Word for word, retype the entire listing.

---------- Exercise data ----------

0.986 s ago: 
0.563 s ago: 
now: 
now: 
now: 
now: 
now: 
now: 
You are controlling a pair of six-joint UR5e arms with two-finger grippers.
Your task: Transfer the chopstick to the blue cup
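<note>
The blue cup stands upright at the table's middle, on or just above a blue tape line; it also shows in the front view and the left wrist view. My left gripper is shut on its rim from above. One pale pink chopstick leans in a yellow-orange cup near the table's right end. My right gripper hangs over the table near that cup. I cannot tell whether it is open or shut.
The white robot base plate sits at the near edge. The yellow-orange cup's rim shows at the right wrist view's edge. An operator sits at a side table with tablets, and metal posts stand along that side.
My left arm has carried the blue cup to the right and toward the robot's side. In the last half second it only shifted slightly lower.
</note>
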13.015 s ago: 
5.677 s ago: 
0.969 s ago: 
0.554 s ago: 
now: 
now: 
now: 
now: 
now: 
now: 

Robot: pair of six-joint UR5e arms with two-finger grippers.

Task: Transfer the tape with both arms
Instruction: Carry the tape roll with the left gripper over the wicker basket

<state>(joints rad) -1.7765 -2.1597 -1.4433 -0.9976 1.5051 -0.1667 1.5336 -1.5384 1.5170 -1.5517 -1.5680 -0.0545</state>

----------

_Exercise answer_.
0.986 s ago: 
0.563 s ago: 
now: 
now: 
now: 
now: 
now: 
now: 
You are controlling a pair of six-joint UR5e arms with two-finger grippers.
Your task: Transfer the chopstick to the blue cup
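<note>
The blue cup stands upright at the table's middle, on or just above a blue tape line; it also shows in the front view and the left wrist view. My left gripper is shut on its rim from above. One pale pink chopstick leans in a yellow-orange cup near the table's right end. My right gripper hangs over the table near that cup. I cannot tell whether it is open or shut.
The white robot base plate sits at the near edge. The yellow-orange cup's rim shows at the right wrist view's edge. An operator sits at a side table with tablets, and metal posts stand along that side.
My left arm has carried the blue cup to the right and toward the robot's side. In the last half second it only shifted slightly lower.
</note>
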13.015 s ago: 
5.677 s ago: 
0.969 s ago: 
0.554 s ago: 
now: 
now: 
now: 
now: 
now: 
now: 

Robot: pair of six-joint UR5e arms with two-finger grippers.

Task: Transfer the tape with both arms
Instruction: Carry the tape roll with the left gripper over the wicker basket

<state>(joints rad) -1.7765 -2.1597 -1.4433 -0.9976 1.5051 -0.1667 1.5336 -1.5384 1.5170 -1.5517 -1.5680 -0.0545</state>

For this exercise, nothing further remains to be done.